Task requirements
Could you copy every line of the data that contains "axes"?

========================

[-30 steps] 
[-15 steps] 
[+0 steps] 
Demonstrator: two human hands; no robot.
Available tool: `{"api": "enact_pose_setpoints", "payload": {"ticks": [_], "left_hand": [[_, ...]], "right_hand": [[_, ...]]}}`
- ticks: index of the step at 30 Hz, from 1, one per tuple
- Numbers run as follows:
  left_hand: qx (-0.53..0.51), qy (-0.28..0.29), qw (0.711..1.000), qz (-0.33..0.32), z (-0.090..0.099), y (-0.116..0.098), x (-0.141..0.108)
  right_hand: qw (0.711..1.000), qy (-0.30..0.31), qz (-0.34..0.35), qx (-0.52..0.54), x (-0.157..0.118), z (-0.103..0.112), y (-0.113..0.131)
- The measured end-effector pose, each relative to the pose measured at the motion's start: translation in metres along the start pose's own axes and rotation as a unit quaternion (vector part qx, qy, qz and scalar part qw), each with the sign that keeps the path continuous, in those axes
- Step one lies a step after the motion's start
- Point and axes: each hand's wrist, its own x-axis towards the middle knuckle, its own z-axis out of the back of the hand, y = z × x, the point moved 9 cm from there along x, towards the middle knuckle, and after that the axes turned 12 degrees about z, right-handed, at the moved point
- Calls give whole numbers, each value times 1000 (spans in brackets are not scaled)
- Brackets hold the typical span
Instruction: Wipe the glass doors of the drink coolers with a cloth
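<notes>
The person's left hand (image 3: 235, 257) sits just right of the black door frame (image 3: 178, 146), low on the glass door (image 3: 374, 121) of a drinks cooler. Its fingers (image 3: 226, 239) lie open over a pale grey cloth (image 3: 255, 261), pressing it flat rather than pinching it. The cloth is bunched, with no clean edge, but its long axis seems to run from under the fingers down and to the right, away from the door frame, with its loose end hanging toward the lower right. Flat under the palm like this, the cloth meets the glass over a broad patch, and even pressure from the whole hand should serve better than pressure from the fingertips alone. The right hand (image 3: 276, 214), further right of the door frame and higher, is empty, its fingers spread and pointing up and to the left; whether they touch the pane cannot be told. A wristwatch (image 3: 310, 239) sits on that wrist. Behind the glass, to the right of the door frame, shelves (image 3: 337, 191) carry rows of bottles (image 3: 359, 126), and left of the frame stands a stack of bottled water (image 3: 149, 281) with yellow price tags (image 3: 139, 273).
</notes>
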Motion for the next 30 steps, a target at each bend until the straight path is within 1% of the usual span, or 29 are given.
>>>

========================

Written response
- The measured end-effector pose, each relative to the pose measured at the motion's start: translation in metres along the start pose's own axes and rotation as a unit quaternion (vector part qx, qy, qz and scalar part qw), each with the sign that keeps the path continuous, in those axes
- Point and axes: each hand's wrist, its own x-axis towards the middle knuckle, its own z-axis out of the back of the hand, y = z × x, the point moved 9 cm from there along x, towards the middle knuckle, and after that the axes turned 12 degrees about z, right-handed, at the moved point

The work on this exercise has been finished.